## Required action
Lines to restate from the data below: from the one containing "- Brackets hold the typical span" to the one containing "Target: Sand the", both included. Give them again exactly, and only them.

## Data
################

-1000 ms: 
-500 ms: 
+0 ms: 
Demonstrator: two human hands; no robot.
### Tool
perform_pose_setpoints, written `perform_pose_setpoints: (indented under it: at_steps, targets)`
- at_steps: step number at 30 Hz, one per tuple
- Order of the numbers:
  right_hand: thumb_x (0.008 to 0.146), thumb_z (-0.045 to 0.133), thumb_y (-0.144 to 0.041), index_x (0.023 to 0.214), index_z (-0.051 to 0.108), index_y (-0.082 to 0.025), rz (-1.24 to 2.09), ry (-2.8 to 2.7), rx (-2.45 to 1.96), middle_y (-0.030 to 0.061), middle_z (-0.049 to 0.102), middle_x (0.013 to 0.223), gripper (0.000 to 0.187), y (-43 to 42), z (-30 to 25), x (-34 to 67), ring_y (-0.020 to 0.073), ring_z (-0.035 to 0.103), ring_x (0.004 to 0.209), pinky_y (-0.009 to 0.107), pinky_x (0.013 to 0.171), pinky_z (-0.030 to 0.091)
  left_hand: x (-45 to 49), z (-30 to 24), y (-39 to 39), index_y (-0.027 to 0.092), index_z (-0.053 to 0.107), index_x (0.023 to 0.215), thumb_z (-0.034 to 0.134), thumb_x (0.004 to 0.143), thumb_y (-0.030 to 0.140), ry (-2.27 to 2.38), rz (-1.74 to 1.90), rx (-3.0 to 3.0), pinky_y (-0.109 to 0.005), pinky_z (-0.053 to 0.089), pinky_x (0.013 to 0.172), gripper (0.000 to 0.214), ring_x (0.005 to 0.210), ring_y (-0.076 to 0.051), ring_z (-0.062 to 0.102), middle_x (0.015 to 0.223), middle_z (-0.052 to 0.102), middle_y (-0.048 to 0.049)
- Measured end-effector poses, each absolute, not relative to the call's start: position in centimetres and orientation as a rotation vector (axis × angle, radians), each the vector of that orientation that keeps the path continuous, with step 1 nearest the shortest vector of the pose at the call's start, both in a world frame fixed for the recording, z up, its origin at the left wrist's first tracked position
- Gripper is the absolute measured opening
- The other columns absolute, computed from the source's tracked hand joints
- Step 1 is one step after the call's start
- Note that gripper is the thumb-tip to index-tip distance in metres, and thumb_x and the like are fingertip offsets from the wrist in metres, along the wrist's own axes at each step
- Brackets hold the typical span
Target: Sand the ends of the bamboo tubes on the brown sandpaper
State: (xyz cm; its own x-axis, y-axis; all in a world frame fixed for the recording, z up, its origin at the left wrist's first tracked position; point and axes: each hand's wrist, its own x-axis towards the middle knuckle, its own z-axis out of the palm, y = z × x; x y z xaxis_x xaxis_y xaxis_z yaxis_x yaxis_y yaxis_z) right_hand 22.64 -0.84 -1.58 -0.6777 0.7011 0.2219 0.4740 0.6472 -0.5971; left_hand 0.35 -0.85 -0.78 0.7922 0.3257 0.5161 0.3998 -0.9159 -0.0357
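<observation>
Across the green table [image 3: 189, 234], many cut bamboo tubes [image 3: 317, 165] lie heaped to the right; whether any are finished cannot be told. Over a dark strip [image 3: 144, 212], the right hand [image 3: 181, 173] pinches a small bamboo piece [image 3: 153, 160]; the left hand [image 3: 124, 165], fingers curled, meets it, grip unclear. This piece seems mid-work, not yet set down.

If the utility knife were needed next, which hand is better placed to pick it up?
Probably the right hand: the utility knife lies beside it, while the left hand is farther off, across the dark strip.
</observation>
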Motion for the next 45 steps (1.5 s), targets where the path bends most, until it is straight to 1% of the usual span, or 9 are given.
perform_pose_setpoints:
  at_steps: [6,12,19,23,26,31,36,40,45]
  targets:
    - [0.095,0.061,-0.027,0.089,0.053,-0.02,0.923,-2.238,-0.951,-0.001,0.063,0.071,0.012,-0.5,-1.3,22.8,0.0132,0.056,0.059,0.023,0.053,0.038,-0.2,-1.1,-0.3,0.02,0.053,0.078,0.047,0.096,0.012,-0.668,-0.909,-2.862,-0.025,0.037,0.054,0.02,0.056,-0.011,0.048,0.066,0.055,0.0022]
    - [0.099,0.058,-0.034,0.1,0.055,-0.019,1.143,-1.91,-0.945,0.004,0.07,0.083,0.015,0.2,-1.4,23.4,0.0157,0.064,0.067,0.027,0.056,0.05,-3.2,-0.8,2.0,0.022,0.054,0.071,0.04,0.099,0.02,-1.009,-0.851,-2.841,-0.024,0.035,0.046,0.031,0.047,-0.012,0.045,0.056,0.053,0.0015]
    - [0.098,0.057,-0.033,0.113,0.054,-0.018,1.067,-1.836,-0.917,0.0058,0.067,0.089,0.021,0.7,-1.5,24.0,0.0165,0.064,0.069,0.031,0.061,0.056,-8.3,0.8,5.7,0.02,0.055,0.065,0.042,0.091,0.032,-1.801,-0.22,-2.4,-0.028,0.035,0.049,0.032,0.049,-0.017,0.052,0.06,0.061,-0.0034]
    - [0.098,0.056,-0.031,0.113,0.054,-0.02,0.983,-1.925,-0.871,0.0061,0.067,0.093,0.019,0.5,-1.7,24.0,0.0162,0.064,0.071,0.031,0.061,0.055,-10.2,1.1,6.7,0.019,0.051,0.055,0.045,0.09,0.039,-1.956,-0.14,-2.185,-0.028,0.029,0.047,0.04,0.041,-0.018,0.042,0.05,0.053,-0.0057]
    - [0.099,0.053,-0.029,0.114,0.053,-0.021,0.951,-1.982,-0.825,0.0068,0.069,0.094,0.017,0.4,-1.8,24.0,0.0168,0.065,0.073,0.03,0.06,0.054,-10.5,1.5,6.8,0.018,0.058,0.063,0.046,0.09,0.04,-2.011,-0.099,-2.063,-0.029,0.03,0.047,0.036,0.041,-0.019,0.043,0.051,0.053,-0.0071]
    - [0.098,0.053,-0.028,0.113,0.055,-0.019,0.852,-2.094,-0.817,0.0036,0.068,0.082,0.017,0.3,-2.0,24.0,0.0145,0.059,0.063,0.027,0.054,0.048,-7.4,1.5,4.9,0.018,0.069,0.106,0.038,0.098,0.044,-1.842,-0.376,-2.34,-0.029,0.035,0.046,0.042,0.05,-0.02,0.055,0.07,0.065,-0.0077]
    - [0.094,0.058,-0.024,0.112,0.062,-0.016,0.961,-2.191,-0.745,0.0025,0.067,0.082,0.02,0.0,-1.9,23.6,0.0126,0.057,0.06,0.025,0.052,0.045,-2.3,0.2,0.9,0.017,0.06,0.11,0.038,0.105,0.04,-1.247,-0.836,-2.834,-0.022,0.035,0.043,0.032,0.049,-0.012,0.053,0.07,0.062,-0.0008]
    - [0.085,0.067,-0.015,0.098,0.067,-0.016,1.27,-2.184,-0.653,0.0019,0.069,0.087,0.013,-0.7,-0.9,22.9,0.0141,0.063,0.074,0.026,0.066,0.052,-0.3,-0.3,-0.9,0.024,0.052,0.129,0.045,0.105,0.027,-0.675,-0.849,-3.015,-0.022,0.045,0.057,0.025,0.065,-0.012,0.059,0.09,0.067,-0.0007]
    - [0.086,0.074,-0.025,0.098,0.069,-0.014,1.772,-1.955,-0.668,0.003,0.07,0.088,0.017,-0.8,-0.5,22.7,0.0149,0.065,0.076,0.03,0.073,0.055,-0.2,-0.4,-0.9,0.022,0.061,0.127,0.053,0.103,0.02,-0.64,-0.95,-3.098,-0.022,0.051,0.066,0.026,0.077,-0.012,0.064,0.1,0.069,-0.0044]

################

## Exercise answer
- Brackets hold the typical span
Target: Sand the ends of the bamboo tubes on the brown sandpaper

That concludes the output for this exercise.